Fitoestrogeni e menopausa 🌱 

Con la menopausa si verifica la fisiologica diminuzione degli estrogeni (ormoni femminili). Tale diminuzione può provocare alcuni disturbi e sintomi, come vampate di calore, sudorazioni profuse, palpitazioni e tachicardia, sbalzi della pressione arteriosa, disturbi del sonno, vertigini, secchezza vaginale e prurito genitale, ma anche irritabilità, umore instabile, affaticamento, ansia, demotivazione, disturbi della concentrazione e della memoria, diminuzione del desiderio sessuale.

Le conseguenze più importanti del calo degli estrogeni sono l'aumento del rischio cardiovascolare e le patologie osteoarticolari, in particolare l'aumento dell'incidenza dell'osteoporosi.

Non dobbiamo inoltre sottovalutare l'aumento del peso corporeo, che si verifica in misura variabile in tutte le donne in menopausa e rappresenta un problema in più del 50% delle donne oltre i 50 anni. La carenza estrogenica condiziona, insieme all'età, un rallentamento del metabolismo in generale e aumenta l'appetito con una distribuzione del grasso corporeo "a mela", cioè a livello della cintura, una sede tipica del sesso maschile (per questo si parla di obesità androide), che comporta maggior rischio cardiovascolare (per approfondire leggi Obesità androide e ginoide: quali differenze?).

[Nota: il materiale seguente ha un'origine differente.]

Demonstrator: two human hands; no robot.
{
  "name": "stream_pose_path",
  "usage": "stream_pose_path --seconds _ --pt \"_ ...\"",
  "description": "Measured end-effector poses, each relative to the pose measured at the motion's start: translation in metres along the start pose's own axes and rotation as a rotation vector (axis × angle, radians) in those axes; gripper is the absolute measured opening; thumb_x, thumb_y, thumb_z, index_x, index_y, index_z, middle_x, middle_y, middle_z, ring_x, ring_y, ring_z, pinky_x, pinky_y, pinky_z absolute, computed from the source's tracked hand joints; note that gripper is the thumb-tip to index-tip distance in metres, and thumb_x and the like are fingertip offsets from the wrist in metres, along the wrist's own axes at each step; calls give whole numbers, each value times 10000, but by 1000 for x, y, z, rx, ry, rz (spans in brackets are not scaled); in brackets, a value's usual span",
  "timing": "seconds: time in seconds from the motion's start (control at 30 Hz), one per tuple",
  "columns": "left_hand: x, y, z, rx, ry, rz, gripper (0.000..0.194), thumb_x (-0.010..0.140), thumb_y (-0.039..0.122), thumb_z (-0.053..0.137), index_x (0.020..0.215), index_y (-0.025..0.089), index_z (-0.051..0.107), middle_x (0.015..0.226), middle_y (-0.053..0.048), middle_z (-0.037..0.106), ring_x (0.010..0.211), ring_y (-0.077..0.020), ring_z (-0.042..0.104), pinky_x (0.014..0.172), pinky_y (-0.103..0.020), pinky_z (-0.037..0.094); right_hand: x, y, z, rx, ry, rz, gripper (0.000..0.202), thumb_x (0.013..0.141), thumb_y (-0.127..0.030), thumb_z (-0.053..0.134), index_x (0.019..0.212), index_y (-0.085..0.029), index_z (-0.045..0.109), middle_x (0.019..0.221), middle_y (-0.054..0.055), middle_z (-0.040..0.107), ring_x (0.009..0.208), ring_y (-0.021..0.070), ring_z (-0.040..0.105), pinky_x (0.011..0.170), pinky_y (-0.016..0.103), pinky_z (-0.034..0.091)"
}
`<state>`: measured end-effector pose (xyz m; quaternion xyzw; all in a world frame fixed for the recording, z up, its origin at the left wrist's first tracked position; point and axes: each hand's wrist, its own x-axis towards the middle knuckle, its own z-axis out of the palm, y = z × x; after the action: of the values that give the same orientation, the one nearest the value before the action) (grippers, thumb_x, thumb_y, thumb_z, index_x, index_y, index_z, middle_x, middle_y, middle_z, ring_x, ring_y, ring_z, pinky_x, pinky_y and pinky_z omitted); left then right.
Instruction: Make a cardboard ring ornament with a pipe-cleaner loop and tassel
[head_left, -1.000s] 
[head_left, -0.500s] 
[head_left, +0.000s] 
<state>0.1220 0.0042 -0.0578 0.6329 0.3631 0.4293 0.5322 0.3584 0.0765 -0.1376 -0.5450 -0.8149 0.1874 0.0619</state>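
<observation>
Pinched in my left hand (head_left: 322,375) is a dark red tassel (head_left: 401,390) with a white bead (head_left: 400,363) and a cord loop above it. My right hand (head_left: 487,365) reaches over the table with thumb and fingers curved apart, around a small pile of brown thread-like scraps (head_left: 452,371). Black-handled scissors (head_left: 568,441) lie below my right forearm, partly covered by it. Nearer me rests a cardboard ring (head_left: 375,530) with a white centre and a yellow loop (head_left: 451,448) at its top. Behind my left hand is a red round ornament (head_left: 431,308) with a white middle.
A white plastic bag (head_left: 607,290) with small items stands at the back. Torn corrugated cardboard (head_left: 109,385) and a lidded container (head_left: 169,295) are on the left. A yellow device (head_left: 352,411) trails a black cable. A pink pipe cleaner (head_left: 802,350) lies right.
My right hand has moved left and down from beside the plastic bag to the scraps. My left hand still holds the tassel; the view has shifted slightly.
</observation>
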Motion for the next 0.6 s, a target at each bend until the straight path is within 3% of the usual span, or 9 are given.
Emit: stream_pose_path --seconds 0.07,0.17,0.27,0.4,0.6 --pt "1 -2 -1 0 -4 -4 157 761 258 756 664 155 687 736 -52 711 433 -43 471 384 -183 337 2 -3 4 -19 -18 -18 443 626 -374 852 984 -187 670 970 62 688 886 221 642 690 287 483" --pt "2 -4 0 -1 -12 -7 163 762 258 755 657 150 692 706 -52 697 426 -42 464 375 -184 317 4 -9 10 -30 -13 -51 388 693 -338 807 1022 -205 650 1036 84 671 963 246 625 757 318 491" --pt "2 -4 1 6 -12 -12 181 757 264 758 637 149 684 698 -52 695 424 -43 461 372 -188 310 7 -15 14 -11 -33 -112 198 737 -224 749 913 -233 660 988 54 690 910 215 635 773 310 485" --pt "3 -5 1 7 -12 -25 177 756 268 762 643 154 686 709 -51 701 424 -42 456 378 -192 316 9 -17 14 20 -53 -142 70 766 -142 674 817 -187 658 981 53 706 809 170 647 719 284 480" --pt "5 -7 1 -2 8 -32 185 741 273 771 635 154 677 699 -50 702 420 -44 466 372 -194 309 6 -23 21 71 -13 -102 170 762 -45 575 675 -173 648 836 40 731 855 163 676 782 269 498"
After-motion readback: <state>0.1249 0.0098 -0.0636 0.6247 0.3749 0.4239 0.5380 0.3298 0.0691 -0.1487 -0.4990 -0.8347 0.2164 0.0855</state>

La soia e i suoi derivati contengono analoghi vegetali degli estrogeni umani, chiamati fitoestrogeni, che sono in grado di mimare gli effetti degli estrogeni, esercitando così un effetto protettivo.

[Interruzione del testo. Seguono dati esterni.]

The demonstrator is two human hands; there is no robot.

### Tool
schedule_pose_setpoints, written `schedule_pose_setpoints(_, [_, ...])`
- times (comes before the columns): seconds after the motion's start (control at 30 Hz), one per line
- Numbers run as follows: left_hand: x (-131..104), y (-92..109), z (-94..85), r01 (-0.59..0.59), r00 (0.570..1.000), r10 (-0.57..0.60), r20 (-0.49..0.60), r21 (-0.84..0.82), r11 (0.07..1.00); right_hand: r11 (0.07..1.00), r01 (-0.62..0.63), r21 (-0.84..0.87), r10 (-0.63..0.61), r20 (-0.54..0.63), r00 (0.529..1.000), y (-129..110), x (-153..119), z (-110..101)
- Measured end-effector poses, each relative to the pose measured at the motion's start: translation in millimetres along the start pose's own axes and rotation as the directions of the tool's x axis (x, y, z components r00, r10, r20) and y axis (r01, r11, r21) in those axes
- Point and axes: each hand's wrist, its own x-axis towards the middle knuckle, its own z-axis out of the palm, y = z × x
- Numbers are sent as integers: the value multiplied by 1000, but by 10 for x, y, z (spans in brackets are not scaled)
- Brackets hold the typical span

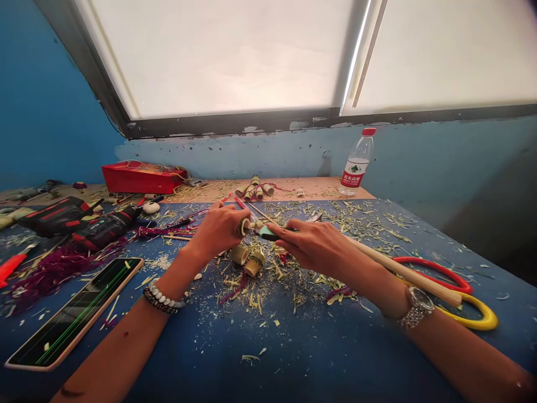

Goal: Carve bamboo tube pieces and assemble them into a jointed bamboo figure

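My left hand (221,226) is closed around a short hollow bamboo piece (243,226), its cut end facing right. In my right hand (312,243) is a knife with a mint-green and black handle (268,233), gripped with the fingers wrapped over it. Its metal tip meets the open end of the bamboo; how far it reaches inside is hidden. Just below my hands, two more bamboo pieces, a ring (239,255) and a tube (254,264), lie among shavings with purple thread beside them.
A phone (75,313) and a cordless drill (107,226) lie at left, near purple fibres (62,274). A red box (145,178) stands behind. Scissors with red and yellow handles (482,322) and a wooden handle (411,273) are at right. A water bottle (356,165) stands by the wall.
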Motion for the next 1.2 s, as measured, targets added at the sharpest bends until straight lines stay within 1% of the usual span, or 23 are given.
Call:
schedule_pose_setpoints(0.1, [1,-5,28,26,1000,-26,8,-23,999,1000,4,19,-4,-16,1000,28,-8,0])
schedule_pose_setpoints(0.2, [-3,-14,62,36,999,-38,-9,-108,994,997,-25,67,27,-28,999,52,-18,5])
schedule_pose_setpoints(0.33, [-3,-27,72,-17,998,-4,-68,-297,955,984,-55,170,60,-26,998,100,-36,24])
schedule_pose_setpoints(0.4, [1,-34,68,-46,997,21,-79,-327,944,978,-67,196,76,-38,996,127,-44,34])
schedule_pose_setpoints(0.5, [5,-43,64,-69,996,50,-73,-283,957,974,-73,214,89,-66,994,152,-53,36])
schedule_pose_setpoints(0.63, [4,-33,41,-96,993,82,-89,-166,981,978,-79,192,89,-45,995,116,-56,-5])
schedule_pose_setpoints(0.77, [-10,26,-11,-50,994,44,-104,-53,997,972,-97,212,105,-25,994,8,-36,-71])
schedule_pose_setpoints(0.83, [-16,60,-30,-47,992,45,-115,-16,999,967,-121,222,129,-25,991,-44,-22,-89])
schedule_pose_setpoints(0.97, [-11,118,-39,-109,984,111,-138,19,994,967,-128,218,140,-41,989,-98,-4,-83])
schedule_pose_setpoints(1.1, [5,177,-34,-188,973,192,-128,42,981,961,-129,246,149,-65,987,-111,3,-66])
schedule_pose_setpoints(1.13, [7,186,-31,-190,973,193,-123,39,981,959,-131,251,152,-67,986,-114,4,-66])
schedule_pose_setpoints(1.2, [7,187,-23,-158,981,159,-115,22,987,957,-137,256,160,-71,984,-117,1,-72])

Molti studi hanno infatti dimostrato che queste sostanze offrono vantaggi al sistema cardiovascolare, aiutano le donne in menopausa a ridurre i sintomi più fastidiosi come le vampate di calore e le sudorazioni notturne e riducono il rischio di osteoporosi. Un'alimentazione ricca di frutta, verdura e legumi, tra cui la soia, è quindi raccomandata alle donne in questa fase della loro vita.

Fitoestrogeni e tumore 🌱 

Il legame tra fitoestrogeni e cancro è ancora molto dibattuto e gli studi non hanno dato risultati conclusivi. L'attenzione degli esperti si è rivolta soprattutto ai tumori più sensibili agli estrogeni come per esempio quello del seno, dell'endometrio e della prostata. Dagli studi sembra emergere che una dieta ricca di fitoestrogeni (e quindi di legumi, frutta e verdura) abbia un effetto generalmente protettivo in particolare contro il tumore del seno e offra qualche protezione anche a chi ha già avuto una diagnosi di tumore. Diverso è il discorso legato ai supplementi a base di fitoestrogeni: non serve assumerli a scopo preventivo e non ci sono ancora dati sufficienti per escludere effetti negativi sulla salute.